Tutto questo scompare con il crollo dell’Impero o – meglio – finisce “sottotraccia”. Il latino, conservato dalle classi colte e dal clero, diventa il sostrato su cui si mescolano le lingue dei popoli “invasori” dando vita alle cosiddette lingue neolatine di cui quasi tutti i dialetti italiani sono figlie. Quasi tutti perché, ad esempio, il sardo fa eccezione, possedendo un substrato più antico.

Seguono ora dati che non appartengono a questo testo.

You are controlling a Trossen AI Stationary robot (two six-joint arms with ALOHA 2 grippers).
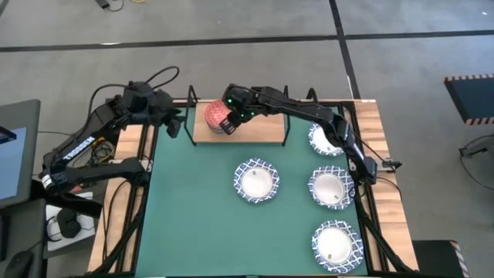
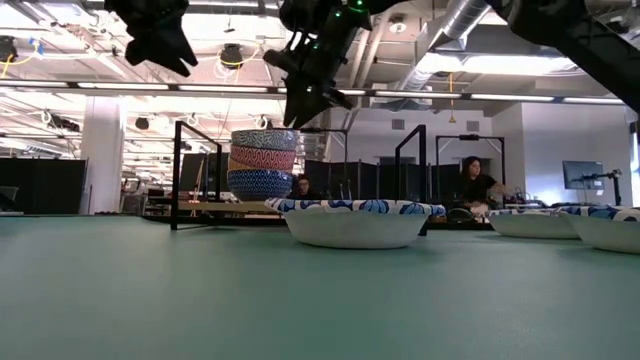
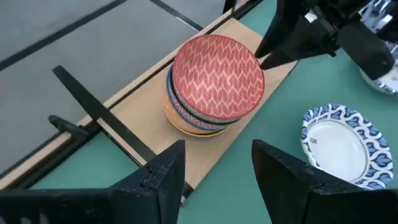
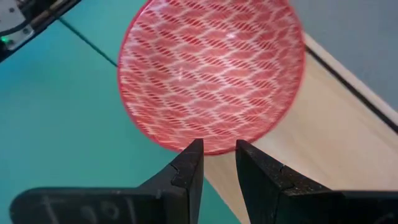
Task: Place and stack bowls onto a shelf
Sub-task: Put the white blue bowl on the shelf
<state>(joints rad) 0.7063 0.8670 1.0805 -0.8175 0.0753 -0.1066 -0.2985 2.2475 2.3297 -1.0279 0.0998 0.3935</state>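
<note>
A stack of small bowls (image 1: 215, 116) with the red bowl (image 3: 216, 76) on top stands on the left end of the shelf (image 1: 255, 130), a light-wood plank. My right gripper (image 4: 218, 149) hovers at the red bowl's near rim, its fingers a narrow gap apart. In the low view it (image 2: 297, 112) hangs just above the stack (image 2: 263, 165). My left gripper (image 3: 217, 168) is open and raised off the shelf's left end (image 1: 174, 123). Several white bowls with blue rims rest on the green mat (image 1: 193, 216): one in the middle (image 1: 256, 181), the others along its right side (image 1: 330, 188).
The shelf's black wire end frames (image 2: 180, 175) (image 1: 287, 127) stand at both ends of the plank, and bare plank (image 3: 264, 93) lies to the right of the stack. People sit in the room beyond the table (image 2: 470, 185). Cables hang off the table's left edge (image 1: 69, 224).
</note>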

Da qui in poi la storia è semplice: i dialetti si diversificano e con i dialetti i riferimenti culturali e le tradizioni. Un atlante linguistico della penisola può darci un’idea immediata della situazione. Arriviamo, con un salto di secoli, alla fase pre-risorgimentale. Popolazioni che non possedevano gli stessi riferimenti politici, giuridici, che non parlavano la stessa lingua, che non scambiavano la stessa moneta, che cucinavano in modo molto differente, che vestivano alla moda dei paesi d’influenza (spagnola, francese, austriaca…), si ritrovano nel giro di un breve lasso di tempo sotto lo stesso tetto.

“Fatta l’Italia bisogna fare gli italiani” dice qualcuno, ma la frase di Massimo D’Azeglio suona in modo un po’ diverso “Pur troppo s’è fatta l’Italia, ma non si fanno gl’Italiani”. Al di là del giudizio di merito D’Azeglio aveva, almeno al tempo, ragione. Ancora negli anni ’60 del secolo scorso l’italiano non solo non era la lingua madre della maggioranza della popolazione, ma non apparteneva all’uso della popolazione italiana adulta, tanto che – all’epoca – ebbe un enorme successo il programma televisivo "Non è mai troppo tardi", condotto dal maestro Manzi, che insegnava agli adulti analfabeti le basi della lingua italiana scritta.

In questo contesto totalmente frammentato cosa si poteva ritenere unitario e identitario nel paese?

Per prima cosa la fede cattolica. La chiesa, per secoli, ha fornito all’Italia un collante – complice la presenza del Vaticano sul nostro territorio – dal punto di vista religioso, culturale e latamente sociale. L’unico vero collante popolare del paese. In secondo luogo la lingua italiana scritta, quella dei letterati. Per quanto anch’essa divisa e piena di localismi (il povero Manzoni fece della toscanizzazione della sua lingua un’ossessione, non meno di quanto Alfieri fu ossessionato dalla spiemontizzazione) la lingua letteraria era comprensibile ai colti della penisola e “studiabile” all’estero. Poi? Poi musica, pittura, scultura: tre grandi veicoli che però conservarono una loro tradizione locale (scuola veneziana, scuola toscana, scuola romana…) sempre molto forte. Poi? Poi basta. L’Italia restava un ricchissimo coacervo di patrimoni culturali locali, ma di una cultura e di un’identità forte comune non c’era alcuna traccia.

Il potenziale italiano d’altra parte, ben rappresentato dalla tradizione delle maschere, è sempre stato nella varietà e nel saper fare di questa varietà (di culture, di commerci, di tradizioni gastronomiche, di paesaggio) la sua forza. Rivendicare una purezza della cultura italiana, una tradizione unitaria mai esistita, impoverisce culturalmente e distrugge il vero potenziale di questo paese, che è sempre stato quello di saper estrarre e “digerire” il meglio delle culture con cui è venuto a contatto. E lo sapevano i romani che, pur avendo costruito un impero politico e amministrativo, non si fecero scrupolo ti trarre tutto il meglio dalla cultura greca con la quale erano “venuti alle mani”.